Smith retornou à Inglaterra em outubro de 1609 e os colonos passaram fome. Quando um navio de suprimentos chegou à colônia em maio de 1610, o novo governador, Sir Thomas Gates (v. c. 1585-1622) encontrou apenas 60 sobreviventes. Ele ordenou que Jamestown fosse abandonada e estava trazendo os colonos de volta à Inglaterra quando se deparou com outro navio, levando o aristocrata Thomas West, Lorde De La Warr (v. 1577-1618), que impôs uma contraordem, restabelecendo a colônia. Este foi o início do fim da Confederação Powhatan e da autonomia dos nativos norte-americanos na região.
Conclusão
De La Warr optou por uma política mais rígida ao lidar com Wahunsenacah que, por seu turno, recusava-se a receber ordens de um homem que considerava como um plebeu. A Primeira Guerra Powhatan (1610-1614) consistiu numa série de conflitos sangrentos, que só terminaram quando Pocahontas foi sequestrada em 1613, convertida ao cristianismo e se casou com o rico plantador de tabaco John Rolfe (v. 1585-1622), em 1614. Rolfe tinha chegado com Gates em maio de 1610, levando sementes de tabaco que ele experimentou, gerando um cultivo de sabor adocicado que os fumantes passaram a adotar em seus cachimbos.

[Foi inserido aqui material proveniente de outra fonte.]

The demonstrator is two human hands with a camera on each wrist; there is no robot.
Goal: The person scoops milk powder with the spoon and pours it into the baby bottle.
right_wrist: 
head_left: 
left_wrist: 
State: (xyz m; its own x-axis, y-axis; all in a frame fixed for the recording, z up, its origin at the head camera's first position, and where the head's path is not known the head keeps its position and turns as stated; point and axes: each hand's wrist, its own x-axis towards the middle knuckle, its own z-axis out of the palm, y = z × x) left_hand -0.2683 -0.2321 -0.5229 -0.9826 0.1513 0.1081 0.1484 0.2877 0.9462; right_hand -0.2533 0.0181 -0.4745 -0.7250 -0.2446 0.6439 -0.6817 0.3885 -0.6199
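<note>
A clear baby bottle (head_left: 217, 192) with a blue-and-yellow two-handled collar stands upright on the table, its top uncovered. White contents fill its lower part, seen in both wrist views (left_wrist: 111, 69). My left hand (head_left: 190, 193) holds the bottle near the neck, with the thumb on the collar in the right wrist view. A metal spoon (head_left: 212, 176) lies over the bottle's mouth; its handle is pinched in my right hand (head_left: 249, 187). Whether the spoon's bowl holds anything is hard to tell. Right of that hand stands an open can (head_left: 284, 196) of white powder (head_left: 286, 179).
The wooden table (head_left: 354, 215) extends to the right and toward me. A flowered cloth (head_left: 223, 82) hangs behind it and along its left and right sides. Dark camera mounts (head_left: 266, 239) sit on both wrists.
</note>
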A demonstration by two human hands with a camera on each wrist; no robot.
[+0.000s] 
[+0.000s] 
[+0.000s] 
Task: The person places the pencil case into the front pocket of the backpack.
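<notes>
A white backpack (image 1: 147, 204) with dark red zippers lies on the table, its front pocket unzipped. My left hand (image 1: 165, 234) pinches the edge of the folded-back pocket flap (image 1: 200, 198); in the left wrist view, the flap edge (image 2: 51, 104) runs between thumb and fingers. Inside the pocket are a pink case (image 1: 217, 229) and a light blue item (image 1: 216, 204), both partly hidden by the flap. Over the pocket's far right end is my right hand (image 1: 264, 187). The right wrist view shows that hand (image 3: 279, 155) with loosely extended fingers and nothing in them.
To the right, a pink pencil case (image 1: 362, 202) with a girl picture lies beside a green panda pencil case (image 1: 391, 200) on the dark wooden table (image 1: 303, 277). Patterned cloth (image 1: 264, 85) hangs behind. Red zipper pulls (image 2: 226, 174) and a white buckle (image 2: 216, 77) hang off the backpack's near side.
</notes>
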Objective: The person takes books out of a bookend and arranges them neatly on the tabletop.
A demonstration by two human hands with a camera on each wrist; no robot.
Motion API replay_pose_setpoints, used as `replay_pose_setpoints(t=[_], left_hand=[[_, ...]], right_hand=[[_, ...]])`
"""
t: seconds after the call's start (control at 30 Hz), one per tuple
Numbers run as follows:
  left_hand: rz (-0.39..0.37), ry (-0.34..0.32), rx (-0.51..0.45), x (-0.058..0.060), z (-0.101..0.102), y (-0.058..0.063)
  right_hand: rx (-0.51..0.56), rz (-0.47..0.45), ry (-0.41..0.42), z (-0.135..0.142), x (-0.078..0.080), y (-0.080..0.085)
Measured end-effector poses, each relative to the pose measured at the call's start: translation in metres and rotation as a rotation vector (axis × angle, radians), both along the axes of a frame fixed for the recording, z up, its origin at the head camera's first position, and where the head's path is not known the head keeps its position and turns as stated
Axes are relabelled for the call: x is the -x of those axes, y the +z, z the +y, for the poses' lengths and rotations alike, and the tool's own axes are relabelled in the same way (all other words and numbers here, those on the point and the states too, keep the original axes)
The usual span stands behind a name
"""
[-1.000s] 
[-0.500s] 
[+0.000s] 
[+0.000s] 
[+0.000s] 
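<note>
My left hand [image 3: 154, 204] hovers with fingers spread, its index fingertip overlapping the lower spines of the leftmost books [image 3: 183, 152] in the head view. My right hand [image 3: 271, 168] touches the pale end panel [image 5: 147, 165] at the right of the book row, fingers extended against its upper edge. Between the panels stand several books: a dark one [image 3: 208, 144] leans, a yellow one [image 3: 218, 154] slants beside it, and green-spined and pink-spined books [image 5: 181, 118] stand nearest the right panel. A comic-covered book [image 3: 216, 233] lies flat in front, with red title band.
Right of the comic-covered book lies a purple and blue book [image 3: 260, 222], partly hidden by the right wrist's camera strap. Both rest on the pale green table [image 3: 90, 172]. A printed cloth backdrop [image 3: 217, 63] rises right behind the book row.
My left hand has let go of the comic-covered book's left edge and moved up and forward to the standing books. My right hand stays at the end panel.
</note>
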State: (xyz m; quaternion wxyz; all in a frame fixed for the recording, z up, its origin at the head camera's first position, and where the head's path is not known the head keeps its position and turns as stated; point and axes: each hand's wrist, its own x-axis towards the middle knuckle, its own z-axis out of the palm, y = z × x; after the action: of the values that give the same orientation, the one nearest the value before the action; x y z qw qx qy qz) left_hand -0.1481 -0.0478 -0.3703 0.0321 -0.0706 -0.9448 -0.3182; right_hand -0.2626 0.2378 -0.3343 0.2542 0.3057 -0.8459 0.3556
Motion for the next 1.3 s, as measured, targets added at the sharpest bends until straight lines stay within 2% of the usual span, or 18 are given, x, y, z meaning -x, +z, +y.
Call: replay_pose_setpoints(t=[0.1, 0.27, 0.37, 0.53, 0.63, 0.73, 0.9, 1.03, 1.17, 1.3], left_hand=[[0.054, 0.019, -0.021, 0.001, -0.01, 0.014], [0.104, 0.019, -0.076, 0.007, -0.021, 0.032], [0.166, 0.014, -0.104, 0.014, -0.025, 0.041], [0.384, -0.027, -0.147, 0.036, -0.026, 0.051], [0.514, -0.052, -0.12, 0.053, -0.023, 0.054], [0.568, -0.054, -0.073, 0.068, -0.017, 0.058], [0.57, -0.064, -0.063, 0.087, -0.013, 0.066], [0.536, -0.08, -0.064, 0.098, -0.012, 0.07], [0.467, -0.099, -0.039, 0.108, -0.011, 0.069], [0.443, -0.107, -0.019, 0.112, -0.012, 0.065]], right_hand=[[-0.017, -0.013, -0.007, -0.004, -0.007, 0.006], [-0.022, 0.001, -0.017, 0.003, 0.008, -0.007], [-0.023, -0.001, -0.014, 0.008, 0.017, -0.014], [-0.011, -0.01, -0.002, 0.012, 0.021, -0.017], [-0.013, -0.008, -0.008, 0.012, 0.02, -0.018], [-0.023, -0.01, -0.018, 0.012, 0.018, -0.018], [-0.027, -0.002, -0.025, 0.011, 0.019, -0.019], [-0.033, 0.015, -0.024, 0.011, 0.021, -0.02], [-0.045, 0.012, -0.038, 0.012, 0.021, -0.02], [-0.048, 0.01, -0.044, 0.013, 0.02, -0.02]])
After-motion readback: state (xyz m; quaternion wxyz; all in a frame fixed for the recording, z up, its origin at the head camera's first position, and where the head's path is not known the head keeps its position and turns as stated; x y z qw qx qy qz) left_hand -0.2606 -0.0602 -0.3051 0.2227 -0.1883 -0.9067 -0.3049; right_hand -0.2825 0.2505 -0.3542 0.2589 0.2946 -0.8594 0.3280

O tabaco de Rolfe salvou Jamestown, tornando-se a sua mais lucrativa cultura comercial, mas levou os nativos norte-americanos da área à perdição porque, à medida que se tornava mais popular, requeria mais e mais terra para o cultivo. Os nativos norte-americanos usavam o tabaco há muito tempo para rituais sagrados, como estimulante e para fins medicinais, mas os ingleses o fizeram uma cultura comercial lucrativa para fins recreativos, que demandava mais terra à medida que o hábito se espalhava pelo mundo.
Pocahontas morreu em 1617 e Wahunsenacah por volta de 1618. Seu meio-irmão Opchanacanough (v. 1554-1646) tornou-se então o Chefe Powhatan e tentou expulsar os ingleses das terras indígenas através da Segunda Guerra Powhatan (1622-1626), mas foi derrotado e perdeu ainda mais territórios. Tentou novamente na Terceira Guerra Powhatan (1644-1646), mas sofreu nova derrota, na qual foi capturado, aprisionado e então morto com um tiro nas costas dado pelo seu guarda.
Seu sucessor, Necotowance (v. c. 1600-1649) assinou o tratado de paz de 1646, que dissolveu a Confederação Powhatan. Por sua vez, ele foi sucedido por Totopotomoi (v. c. 1615-1656), líder de apenas duas tribos, e a chefe subsequente, sua esposa, Cocacoeske (v. c. 1640-1686) herdou ainda menos poder e terras.
Em 1676, um rico proprietário de terras chamado Nathaniel Bacon (v. 1647-1676) rebelou-se contra as políticas do governador da Virgínia, William Berkeley (v. 1605-1677) e exigiu o extermínio dos nativos norte-americanos remanescentes ou sua remoção da região. A Rebelião de Bacon fracassou quando seu líder morreu de disenteria e os demais líderes foram enforcados, mas o governo da Virgínia pressionou por outro acordo com as tribos remanescentes, o Tratado de Middle Plantation, em 1677, que confinou as tribos em reservas.
O governo também reimplantou o sistema headright, que encorajava os colonos a tomar terras dos nativos norte-americanos através da garantia de pelo menos 50 acres para quem viesse para a América. Através destes meios, bem como das doenças europeias, para as quais os nativos não tinham imunidade, as tribos remanescentes que outrora compuseram a Confederação Powhatan foram mortas, expulsas da região ou removidas para reservas. Os imigrantes transformaram Tsenacommacah, a antiga terra densamente povoada dos indígenas, nas ainda mais densamente habitadas colônias da Virgínia e Maryland.